Décadas de medidas de protección muestran resultados: en el puerto de Boston se avistan cada vez más tiburones toro. Los científicos informan de que las aguas están hoy mucho más limpias que antes y que se asientan más peces presa, condiciones ideales para que los tiburones utilicen la zona como vivero.
Tiburones jóvenes en el punto de mira de la investigación
Investigadores del Acuario de Nueva Inglaterra capturan tiburones toro juveniles para colocarles pequeños transmisores. Estos emiten señales a boyas a lo largo de la costa este de EE.UU. y permiten rastrear los movimientos de los animales. Durante el procedimiento, los tiburones entran en un estado de inmovilidad tónica, lo que facilita la intervención. Tras colocar los transmisores, los tiburones son liberados de inmediato.
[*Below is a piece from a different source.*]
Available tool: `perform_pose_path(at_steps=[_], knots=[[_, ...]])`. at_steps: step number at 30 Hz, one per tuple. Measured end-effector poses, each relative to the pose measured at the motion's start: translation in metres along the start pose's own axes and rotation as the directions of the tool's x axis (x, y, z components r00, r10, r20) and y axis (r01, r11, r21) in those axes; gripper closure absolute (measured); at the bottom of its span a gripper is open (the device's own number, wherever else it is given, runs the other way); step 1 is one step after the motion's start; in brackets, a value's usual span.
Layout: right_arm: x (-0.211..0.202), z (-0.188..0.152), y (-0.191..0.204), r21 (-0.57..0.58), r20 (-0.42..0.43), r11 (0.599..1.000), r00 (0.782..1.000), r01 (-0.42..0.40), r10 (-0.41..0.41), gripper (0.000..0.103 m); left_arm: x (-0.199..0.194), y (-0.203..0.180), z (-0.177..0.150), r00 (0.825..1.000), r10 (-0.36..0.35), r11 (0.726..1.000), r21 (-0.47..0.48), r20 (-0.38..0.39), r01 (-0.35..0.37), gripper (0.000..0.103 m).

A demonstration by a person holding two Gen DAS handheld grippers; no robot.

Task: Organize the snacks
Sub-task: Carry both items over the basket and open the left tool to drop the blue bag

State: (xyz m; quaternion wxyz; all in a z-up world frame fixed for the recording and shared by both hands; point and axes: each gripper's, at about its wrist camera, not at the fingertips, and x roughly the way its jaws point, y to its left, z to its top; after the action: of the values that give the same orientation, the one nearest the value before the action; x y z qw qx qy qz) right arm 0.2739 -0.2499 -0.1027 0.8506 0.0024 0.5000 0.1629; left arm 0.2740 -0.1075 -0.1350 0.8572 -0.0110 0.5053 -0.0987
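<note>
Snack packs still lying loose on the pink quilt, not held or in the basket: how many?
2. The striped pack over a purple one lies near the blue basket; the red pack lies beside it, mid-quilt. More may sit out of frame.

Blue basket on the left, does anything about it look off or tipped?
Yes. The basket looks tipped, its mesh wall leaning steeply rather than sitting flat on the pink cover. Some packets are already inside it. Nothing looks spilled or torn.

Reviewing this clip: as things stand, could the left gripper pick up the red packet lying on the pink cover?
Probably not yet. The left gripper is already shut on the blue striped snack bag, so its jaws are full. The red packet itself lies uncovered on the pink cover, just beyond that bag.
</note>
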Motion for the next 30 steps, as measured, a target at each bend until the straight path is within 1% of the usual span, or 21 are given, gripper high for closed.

Los tiburones toro pueden superar los tres metros de longitud, pero en Massachusetts solo aparecen en verano como juveniles. Se alimentan exclusivamente de peces y no representan ningún peligro para los humanos. Muchos visitantes ni siquiera saben que estos animales están en el puerto.
De la decadencia a la lenta recuperación
Entre los años 1970 y 1990, las poblaciones disminuyeron hasta un 90% debido a la pesca. Solo con la prohibición de captura en los años 90 comenzó un lento proceso de protección. Hoy, la población se recupera entre un 1% y un 2% anual, un pequeño pero significativo avance.
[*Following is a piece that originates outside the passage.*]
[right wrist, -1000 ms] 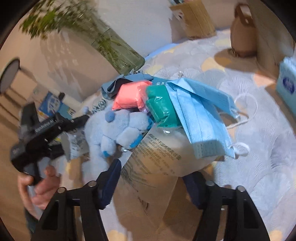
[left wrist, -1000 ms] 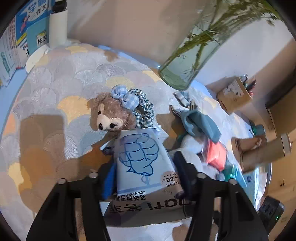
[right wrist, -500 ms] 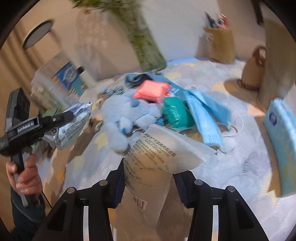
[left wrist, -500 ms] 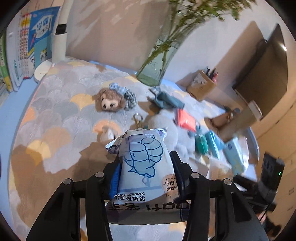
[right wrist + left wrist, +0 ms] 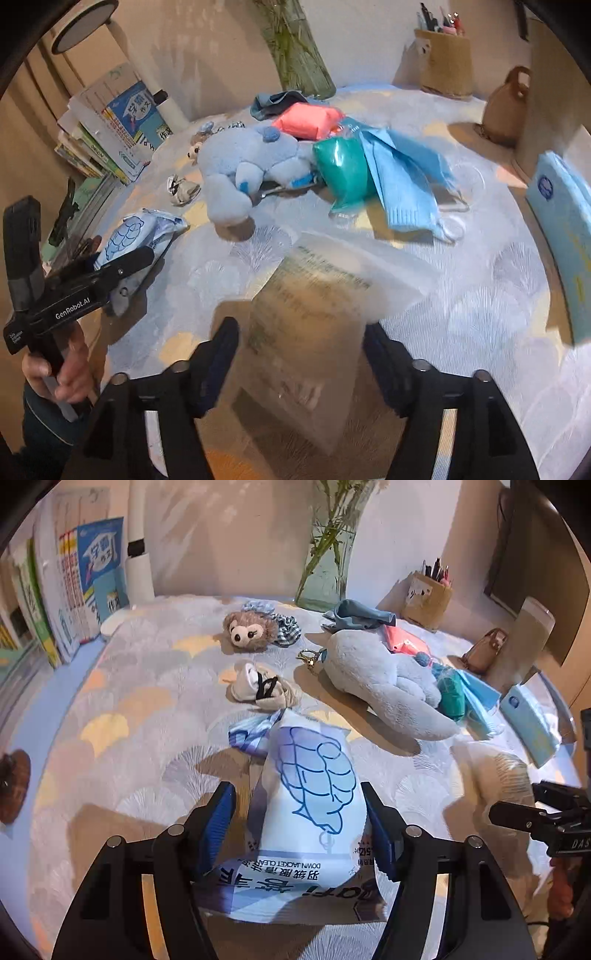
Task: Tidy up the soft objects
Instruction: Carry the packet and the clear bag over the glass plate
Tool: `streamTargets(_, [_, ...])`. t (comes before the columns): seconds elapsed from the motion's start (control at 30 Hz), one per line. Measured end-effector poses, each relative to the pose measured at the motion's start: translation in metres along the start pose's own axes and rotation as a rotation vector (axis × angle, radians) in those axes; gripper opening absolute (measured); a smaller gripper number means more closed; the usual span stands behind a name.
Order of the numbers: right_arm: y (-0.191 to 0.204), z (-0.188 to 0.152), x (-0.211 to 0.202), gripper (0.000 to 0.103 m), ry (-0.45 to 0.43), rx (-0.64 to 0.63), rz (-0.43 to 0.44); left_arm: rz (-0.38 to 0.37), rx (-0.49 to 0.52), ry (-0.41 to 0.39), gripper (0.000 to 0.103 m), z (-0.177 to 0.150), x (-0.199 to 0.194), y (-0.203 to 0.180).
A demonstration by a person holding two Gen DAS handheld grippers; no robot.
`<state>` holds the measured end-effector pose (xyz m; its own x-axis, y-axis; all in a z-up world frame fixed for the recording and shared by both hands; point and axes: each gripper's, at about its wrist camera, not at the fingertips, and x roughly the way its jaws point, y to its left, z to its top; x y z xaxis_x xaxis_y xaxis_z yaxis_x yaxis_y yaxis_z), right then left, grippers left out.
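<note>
My left gripper (image 5: 301, 825) stands open around a blue-and-white wipes pack (image 5: 310, 801) that lies on the patterned cloth; the pack also shows in the right wrist view (image 5: 140, 236). My right gripper (image 5: 301, 354) stands open around a clear printed pouch (image 5: 325, 295) on the cloth. Beyond lie a grey-blue plush toy (image 5: 380, 679), a brown bear head plush (image 5: 249, 629) with a checked scrunchie (image 5: 286, 629), rolled socks (image 5: 262, 690), a pink pack (image 5: 306, 120), a green pack (image 5: 343, 166), blue face masks (image 5: 402, 177) and a blue cloth (image 5: 356, 614).
A glass vase with stems (image 5: 325, 572) and a pen holder (image 5: 428, 594) stand at the back. Books (image 5: 74, 583) and a white lamp base (image 5: 138, 572) are at the left. A blue tissue pack (image 5: 565, 229) and a brown bag (image 5: 506, 110) are at the right.
Both grippers have pulled back from the pile and lowered their packs to the cloth. Both jaws have widened, so the wipes pack and the pouch are let go.
</note>
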<state>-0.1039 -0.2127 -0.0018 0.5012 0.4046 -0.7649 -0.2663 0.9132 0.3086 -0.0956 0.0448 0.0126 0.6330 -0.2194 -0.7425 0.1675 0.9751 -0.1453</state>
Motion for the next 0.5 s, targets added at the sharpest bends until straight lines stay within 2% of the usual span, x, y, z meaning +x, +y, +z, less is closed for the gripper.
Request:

El regreso de los tiburones también está relacionado con la mejora de la calidad del agua en el puerto de Boston. Décadas de medidas ambientales han hecho que el hábitat sea más atractivo, de modo que los tiburones ahora regresan con regularidad. Algunos de los animales marcados migraron cientos de millas hasta Florida y luego volvieron exactamente al mismo tramo costero, una prueba impresionante del vínculo de esta especie con hábitats específicos.
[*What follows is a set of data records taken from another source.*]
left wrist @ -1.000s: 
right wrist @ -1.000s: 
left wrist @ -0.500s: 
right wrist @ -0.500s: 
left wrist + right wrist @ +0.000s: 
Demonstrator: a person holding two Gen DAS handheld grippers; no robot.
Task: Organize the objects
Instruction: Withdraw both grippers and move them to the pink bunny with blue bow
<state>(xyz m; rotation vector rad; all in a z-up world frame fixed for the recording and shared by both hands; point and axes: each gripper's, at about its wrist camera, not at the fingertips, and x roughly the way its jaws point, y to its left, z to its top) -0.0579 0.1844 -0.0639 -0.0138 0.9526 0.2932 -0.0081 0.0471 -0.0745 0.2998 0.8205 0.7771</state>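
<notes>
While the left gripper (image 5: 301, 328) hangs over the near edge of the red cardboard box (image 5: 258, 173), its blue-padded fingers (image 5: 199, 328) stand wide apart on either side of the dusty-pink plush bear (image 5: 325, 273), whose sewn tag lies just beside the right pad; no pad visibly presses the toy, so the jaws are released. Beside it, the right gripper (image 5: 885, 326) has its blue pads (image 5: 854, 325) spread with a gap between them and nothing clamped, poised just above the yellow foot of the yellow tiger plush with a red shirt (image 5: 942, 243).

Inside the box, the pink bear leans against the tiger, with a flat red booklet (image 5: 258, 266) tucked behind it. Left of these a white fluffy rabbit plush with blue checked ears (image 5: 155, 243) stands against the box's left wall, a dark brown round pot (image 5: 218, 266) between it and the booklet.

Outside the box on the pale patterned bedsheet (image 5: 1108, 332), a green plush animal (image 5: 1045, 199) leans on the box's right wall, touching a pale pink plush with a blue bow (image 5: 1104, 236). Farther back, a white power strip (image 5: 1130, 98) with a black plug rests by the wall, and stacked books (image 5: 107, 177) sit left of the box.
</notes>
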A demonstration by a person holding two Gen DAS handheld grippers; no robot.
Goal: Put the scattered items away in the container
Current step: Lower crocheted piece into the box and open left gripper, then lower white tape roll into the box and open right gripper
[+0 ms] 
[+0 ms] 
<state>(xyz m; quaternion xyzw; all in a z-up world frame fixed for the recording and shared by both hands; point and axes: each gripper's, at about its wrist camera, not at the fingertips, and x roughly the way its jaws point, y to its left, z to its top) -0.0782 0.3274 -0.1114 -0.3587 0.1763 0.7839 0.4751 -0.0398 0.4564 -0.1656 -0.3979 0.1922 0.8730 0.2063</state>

Los tiburones toro merecen más atención
Mientras que los tiburones blancos en Nueva Inglaterra suelen ser el centro de atención pública, los expertos señalan que otras especies como el tiburón toro también necesitan urgentemente más investigación y protección. Su papel en el ecosistema es crucial, pero aún se desconoce mucho sobre su comportamiento y evolución poblacional. Los nuevos transmisores, que pueden proporcionar datos durante hasta diez años, ayudarán a cerrar estas lagunas de conocimiento y a desarrollar medidas de protección más efectivas a largo plazo.